- Relator(a)
- Ministro Napoleão Nunes Maia Filho
- Órgão julgador
- Quinta Turma
- Data do julgamento
- 19/11/2009
- Data de publicação
- 01/02/2010
STJ – Acórdão, Rel. Ministro Napoleão Nunes Maia Filho, Quinta Turma, j. 19/11/2009, p. 01/02/2010
HABEAS CORPUS. ESTELIONATO TENTADO E CORRUPÇÃO ATIVA (ART. 171, CAPUT, C/C O ART. 14, II E ART. 333, CAPUT, C/C O ART. 69, TODOS DO CPB).
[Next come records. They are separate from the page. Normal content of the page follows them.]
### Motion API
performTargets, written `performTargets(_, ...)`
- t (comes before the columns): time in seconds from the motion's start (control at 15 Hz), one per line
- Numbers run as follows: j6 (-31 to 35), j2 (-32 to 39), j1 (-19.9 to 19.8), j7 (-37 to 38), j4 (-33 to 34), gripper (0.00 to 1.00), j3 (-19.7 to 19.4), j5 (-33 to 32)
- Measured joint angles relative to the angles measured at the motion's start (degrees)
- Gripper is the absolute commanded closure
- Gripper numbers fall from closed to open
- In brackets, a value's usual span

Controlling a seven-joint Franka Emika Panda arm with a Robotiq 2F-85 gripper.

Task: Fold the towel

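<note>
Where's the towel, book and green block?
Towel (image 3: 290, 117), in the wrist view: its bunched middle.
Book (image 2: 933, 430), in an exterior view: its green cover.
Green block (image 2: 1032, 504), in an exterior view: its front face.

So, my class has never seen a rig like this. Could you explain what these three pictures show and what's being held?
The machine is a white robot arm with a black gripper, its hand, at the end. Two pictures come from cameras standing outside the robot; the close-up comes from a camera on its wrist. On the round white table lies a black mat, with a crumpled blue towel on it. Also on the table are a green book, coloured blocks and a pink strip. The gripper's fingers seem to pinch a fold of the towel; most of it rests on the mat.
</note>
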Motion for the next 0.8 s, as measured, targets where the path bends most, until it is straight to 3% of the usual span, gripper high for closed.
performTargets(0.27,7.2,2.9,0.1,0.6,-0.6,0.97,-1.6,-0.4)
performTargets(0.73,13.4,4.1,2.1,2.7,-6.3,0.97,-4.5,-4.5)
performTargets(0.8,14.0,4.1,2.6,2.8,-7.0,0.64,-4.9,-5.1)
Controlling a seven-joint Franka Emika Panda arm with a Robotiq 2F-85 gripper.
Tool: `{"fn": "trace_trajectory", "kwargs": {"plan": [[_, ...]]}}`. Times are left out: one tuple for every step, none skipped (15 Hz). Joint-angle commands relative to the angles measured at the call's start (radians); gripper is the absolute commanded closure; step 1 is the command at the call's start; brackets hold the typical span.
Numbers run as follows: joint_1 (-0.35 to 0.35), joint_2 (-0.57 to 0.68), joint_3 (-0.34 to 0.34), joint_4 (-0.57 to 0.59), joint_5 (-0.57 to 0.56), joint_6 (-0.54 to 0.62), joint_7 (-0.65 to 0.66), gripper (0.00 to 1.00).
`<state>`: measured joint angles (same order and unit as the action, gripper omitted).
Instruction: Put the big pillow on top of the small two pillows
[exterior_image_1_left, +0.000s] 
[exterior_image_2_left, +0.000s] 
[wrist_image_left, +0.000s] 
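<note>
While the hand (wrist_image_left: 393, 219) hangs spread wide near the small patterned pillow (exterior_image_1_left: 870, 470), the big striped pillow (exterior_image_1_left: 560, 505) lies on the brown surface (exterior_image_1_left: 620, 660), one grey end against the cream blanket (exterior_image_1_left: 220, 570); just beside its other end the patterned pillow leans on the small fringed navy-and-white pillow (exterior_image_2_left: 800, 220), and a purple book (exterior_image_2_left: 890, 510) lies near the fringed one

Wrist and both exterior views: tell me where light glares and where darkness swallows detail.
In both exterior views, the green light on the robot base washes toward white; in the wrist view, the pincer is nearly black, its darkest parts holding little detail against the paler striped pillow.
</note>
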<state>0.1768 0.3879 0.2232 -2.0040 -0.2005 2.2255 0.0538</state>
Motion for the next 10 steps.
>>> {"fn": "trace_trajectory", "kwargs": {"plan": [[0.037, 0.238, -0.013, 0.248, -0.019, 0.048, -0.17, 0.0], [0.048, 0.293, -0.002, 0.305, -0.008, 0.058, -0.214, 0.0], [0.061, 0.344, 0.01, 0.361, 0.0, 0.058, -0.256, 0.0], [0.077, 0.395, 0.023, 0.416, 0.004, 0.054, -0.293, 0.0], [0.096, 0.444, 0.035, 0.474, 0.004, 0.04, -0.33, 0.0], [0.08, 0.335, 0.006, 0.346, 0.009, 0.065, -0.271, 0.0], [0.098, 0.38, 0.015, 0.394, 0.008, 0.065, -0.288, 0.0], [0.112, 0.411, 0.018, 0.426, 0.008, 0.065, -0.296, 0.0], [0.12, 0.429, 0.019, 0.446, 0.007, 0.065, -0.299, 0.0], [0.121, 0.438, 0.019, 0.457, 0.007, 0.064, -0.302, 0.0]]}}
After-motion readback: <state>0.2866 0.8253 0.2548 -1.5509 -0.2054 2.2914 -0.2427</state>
DOSIMETRIA. RECONHECIMENTO DA CONFISSÃO ESPONTÂNEA. MATÉRIA NÃO DEBATIDA NO TRIBUNAL A QUO. SUPRESSÃO DE INSTÂNCIA. PENA-BASE FIXADA ACIMA DO MÍNIMO LEGAL. FUNDAMENTAÇÃO IDÔNEA. CIRCUNSTÂNCIAS JUDICIAIS DESFAVORÁVEIS: CULPABILIDADE, PERSONALIDADE, CIRCUNSTÂNCIAS E CONSEQÜÊNCIAS DO CRIME E COMPORTAMENTO DA VÍTIMA. PARECER MINISTERIAL PELO NÃO CONHECIMENTO OU PELA DENEGAÇÃO DA ORDEM. WRIT PARCIALMENTE CONHECIDO E, NESSA PARTE, DENEGADA A ORDEM. 1. O pedido de reconhecimento da atenuante da confissão espontânea não foi submetido à apreciação do Tribunal de origem, daí porque sua análise, neste Superior Tribunal, consubstanciaria inadmissível supressão de instância. 2. A revisão da pena imposta pelas instâncias ordinárias na Ação de Habeas Corpus, segundo a jurisprudência pacífica desta Corte, somente é admitida em situações excepcionais, quando constatado evidente abuso ou ilegalidade, passível de conhecimento sem maiores digressões sobre aspectos fáticos ou subjetivos. 3. Inexiste constrangimento ilegal a ser sanado pela via do Habeas Corpus, se a majoração da pena-base acima do mínimo legal restou devidamente motivada pelo Julgador, na forma do art. 59 do CPB, em vista do reconhecimento de circunstâncias judiciais desfavoráveis ao paciente. 4. In casu, levando-se em consideração os parâmetros delineados no tipo penal em que o paciente foi condenado e tendo em vista a existência de circunstâncias judiciais desfavoráveis, quais sejam, a culpabilidade, a personalidade, as circunstâncias e conseqüências do crime, bem como o comportamento da vítima, não se revela desproporcional ou imotivada a majoração da pena-base acima do mínimo legal, tal como feita pelo Juízo sentenciante. 5. Parecer ministerial pelo não conhecimento do writ ou, se conhecido, pela denegação da ordem. 6. Habeas Corpus parcialmente conhecido e, nessa extensão, denegada a ordem. (HC n. 139.000/ES, relator Ministro Napoleão Nunes Maia Filho, Quinta Turma, julgado em 19/11/2009, DJe de 1/2/2010.)